Using their graph representations of the data, they were able to identify both known and unknown patterns of spatial organization on chemokine-stimulated T cells, showing how this could help define cell states through cell surface protein arrangement.

One of the applications of this data type is stark visualizations of proteins in 3D. In their supplemental material, the authors posted a video of a cell exhibiting a structure called a uropod, an important feature of migrating immune cells. Uropods draw their name from the appendages that help make up the fan in a lobster's tail.

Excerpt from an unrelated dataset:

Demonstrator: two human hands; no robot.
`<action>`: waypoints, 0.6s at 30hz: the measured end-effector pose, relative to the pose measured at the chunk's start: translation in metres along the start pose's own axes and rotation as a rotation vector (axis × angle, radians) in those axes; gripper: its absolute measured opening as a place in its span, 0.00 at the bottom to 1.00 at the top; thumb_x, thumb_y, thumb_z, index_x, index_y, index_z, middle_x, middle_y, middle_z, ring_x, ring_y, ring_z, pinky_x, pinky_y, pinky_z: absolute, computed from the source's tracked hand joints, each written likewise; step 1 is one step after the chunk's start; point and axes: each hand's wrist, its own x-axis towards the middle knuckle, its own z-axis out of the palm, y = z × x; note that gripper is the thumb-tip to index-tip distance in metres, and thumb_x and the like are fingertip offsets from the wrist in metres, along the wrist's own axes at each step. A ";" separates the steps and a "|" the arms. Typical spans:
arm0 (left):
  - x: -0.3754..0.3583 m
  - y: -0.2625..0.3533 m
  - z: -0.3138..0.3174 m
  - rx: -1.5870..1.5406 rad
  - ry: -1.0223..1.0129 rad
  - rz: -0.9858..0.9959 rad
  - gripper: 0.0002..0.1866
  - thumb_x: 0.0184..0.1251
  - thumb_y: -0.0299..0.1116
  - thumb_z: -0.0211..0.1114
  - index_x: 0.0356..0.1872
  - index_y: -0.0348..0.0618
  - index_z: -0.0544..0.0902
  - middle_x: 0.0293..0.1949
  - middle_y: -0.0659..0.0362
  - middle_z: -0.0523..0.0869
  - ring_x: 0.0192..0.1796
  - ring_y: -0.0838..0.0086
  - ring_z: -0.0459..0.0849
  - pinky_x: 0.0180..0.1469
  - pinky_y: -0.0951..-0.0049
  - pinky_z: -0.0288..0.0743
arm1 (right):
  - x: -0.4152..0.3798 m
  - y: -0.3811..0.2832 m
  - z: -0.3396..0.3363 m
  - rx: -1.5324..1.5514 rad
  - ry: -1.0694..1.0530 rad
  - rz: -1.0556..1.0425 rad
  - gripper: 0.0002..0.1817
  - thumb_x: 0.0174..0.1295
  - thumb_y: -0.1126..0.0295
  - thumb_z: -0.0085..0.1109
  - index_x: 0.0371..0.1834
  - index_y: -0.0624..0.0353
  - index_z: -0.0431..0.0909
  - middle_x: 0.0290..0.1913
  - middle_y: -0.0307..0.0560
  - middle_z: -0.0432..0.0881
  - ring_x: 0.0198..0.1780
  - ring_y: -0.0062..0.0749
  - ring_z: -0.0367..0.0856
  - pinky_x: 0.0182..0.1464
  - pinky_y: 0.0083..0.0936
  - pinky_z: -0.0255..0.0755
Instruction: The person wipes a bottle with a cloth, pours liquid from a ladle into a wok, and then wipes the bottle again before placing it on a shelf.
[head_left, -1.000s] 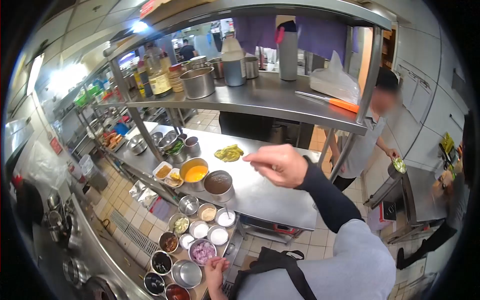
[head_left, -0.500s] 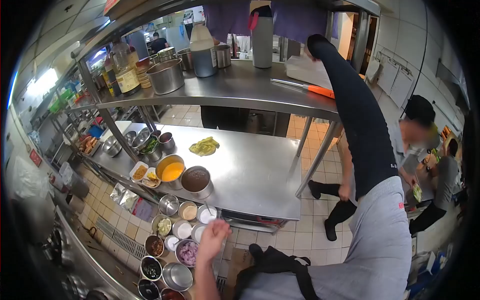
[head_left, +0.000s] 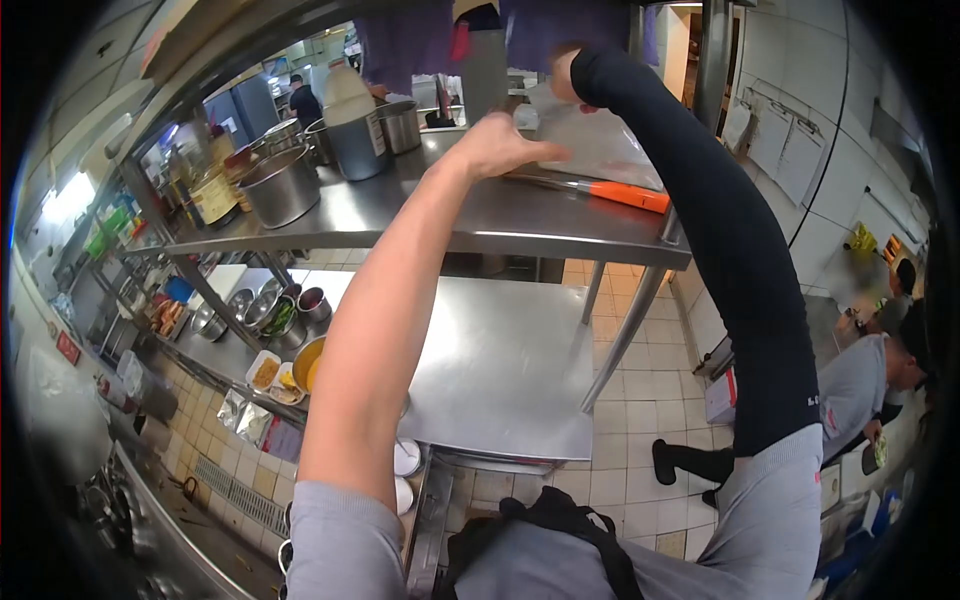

Another data type is a protein colocalization score, which "reflects the degree of spatial co-occurrence of two proteins by quantifying the deviation from what would be expected by random chance (minimizing the influence of bias from experimental perturbations), as well as protein abundance," the authors wrote, noting that a negative colocalization score may provide insight as "a reflection of segregation of protein markers."

Sharma said the data has been helpful as an additional layer that goes a level deeper than single-cell gene expression. While methods like CITE-seq can also pair cell surface proteins with transcriptomics, they can't say that a given protein was not only expressed but also interacting with other proteins.

"Now, once we know what it means functionally, maybe that's how we figure out what to do with the non-responder population," he said, "so we can make them into responders."